(DATA EXCERPTS)

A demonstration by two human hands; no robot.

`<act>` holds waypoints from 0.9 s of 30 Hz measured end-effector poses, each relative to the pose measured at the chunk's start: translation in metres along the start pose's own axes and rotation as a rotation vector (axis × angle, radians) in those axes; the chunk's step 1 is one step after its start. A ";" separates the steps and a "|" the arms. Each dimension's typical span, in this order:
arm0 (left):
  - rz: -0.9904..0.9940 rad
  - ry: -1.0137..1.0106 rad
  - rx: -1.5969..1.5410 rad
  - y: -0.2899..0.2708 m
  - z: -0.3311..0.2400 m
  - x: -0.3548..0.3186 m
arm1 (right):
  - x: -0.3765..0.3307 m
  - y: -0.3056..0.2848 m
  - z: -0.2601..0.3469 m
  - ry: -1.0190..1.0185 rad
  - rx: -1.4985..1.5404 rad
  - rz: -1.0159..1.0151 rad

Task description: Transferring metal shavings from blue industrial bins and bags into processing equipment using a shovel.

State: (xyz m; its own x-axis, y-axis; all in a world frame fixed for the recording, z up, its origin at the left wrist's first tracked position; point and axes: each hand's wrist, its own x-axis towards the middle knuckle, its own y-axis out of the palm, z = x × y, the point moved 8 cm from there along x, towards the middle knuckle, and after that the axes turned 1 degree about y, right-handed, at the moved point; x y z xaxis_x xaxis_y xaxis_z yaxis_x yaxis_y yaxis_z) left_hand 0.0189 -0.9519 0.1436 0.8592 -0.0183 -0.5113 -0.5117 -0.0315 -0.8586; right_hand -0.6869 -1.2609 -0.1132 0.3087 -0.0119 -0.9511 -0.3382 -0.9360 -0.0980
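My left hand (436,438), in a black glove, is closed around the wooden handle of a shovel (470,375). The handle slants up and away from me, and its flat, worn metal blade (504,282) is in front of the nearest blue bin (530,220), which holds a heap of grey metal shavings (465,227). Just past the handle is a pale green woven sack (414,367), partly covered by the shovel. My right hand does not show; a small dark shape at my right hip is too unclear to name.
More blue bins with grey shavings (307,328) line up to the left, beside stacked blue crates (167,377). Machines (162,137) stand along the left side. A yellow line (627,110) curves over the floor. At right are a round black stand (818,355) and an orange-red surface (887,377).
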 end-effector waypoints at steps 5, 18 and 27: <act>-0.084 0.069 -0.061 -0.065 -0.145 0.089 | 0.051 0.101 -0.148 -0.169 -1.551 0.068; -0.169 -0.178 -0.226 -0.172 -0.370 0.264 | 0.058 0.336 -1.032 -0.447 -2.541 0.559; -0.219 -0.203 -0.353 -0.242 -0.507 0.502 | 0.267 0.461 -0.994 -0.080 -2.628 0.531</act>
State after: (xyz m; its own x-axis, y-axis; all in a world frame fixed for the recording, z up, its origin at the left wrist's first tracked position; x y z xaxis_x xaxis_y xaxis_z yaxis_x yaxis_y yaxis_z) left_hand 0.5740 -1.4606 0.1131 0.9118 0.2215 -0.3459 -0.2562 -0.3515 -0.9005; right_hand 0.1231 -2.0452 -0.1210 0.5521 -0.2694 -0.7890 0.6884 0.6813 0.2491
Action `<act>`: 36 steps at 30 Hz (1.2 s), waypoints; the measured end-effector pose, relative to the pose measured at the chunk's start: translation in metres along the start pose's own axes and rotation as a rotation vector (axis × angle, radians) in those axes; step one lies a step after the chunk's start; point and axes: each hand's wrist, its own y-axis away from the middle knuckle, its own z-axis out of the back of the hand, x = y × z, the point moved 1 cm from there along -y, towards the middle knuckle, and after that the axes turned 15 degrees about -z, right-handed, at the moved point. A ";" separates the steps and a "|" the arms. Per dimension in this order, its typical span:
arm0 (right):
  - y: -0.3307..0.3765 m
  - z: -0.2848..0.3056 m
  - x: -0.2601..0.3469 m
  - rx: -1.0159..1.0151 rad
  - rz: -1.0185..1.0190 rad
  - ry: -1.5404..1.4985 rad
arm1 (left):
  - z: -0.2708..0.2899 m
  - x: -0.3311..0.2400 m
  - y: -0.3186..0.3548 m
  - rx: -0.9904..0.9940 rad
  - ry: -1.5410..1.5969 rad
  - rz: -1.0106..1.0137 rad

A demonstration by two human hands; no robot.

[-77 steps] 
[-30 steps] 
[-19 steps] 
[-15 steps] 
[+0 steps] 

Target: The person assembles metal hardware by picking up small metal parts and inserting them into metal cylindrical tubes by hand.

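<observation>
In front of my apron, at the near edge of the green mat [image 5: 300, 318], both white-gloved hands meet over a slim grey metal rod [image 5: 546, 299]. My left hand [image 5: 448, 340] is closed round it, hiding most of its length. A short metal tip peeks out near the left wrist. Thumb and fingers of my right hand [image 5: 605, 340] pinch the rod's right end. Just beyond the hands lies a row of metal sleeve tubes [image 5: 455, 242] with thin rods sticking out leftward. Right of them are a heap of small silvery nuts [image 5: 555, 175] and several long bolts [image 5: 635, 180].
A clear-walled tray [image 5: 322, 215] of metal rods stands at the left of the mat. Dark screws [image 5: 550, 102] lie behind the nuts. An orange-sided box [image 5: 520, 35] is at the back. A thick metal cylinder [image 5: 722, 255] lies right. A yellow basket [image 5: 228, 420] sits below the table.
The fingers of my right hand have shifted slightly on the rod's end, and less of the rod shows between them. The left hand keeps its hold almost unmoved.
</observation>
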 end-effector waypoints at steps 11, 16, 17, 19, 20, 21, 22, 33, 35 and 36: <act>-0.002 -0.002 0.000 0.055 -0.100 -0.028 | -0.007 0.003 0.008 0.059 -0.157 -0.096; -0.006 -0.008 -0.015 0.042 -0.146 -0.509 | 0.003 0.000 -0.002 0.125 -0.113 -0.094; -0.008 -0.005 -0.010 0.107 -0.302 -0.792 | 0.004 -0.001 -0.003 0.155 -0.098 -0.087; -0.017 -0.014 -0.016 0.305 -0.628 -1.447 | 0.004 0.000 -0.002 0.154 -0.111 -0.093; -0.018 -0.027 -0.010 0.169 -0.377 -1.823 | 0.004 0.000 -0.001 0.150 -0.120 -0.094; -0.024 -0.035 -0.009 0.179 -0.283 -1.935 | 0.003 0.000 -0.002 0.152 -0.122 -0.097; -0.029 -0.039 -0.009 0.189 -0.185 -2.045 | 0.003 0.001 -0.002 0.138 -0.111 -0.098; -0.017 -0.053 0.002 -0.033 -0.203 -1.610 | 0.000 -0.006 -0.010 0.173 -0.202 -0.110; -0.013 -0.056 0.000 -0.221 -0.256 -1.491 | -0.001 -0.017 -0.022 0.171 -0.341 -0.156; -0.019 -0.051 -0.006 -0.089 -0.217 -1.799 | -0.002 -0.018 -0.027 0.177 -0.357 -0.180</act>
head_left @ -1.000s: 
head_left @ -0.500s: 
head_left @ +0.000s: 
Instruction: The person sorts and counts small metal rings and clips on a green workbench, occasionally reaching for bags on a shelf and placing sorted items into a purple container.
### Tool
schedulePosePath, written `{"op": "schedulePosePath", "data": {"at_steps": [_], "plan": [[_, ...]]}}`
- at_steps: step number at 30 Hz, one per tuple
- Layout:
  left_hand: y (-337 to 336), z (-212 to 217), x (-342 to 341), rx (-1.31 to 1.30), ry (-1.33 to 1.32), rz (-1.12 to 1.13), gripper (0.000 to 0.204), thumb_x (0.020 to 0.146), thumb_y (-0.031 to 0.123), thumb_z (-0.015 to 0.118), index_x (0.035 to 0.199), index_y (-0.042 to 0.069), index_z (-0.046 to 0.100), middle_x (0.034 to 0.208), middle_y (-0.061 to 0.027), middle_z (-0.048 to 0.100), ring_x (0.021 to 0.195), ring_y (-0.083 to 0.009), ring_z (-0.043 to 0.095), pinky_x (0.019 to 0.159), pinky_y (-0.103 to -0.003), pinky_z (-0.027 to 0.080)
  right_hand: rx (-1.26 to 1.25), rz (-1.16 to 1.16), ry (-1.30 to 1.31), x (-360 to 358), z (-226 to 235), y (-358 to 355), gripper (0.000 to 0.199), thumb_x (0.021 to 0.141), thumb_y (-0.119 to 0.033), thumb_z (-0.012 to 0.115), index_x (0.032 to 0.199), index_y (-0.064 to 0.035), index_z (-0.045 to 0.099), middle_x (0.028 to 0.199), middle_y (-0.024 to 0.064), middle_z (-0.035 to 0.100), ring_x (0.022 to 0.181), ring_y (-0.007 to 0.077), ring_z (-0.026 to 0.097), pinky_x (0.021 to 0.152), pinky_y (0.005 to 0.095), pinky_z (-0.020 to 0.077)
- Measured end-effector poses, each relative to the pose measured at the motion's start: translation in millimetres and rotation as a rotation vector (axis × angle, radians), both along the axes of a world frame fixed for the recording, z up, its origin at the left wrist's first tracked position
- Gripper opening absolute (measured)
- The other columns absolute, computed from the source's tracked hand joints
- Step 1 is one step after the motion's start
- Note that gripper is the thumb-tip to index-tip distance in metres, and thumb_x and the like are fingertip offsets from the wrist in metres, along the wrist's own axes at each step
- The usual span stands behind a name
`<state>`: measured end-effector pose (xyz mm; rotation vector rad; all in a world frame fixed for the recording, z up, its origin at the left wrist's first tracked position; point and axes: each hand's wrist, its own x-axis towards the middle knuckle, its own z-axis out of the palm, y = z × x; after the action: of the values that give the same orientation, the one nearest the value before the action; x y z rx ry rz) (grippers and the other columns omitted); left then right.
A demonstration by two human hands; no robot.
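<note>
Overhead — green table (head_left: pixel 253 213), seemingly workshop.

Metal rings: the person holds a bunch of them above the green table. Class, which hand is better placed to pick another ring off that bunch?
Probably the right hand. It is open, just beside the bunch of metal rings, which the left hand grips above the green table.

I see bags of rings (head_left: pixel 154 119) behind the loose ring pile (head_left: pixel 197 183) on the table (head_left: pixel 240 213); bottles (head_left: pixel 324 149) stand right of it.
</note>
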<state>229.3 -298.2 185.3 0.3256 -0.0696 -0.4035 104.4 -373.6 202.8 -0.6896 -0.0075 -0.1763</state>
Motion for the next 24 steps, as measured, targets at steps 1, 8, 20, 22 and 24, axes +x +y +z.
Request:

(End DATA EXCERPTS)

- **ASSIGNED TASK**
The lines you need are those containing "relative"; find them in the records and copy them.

- **THE ANSWER**
`<act>` holds waypoints from 0.9 s of 30 Hz measured end-effector poses, each relative to the pose measured at the chunk's start: translation in metres along the start pose's own axes and rotation as a rotation vector (axis × angle, radians) in those axes; the chunk's step 1 is one step after its start. A ";" separates the steps and a "|" the arms. Each dimension's typical span, in this order:
Action `<act>`: 36 steps at 30 Hz (1.2 s), waypoints; the measured end-effector pose, relative to the pose measured at the chunk's start: translation in metres along the start pose's own axes and rotation as a rotation vector (axis × angle, radians) in those axes; step one lies a step after the chunk's start; point and axes: each hand's wrist, its own y-axis away from the middle knuckle, its own z-axis out of the back of the hand, x = y × z, the point moved 1 cm from there along -y, towards the middle knuckle, and after that the axes turned 15 degrees about -z, right-handed, at the moved point. A ";" separates the steps and a "|" the arms. Per dimension in this order, its typical span:
- Measured end-effector poses, each relative to the pose measured at the motion's start: translation in millimetres and rotation as a rotation vector (axis × angle, radians), both along the axes of a world frame fixed for the recording, z up, its origin at the left wrist's first tracked position

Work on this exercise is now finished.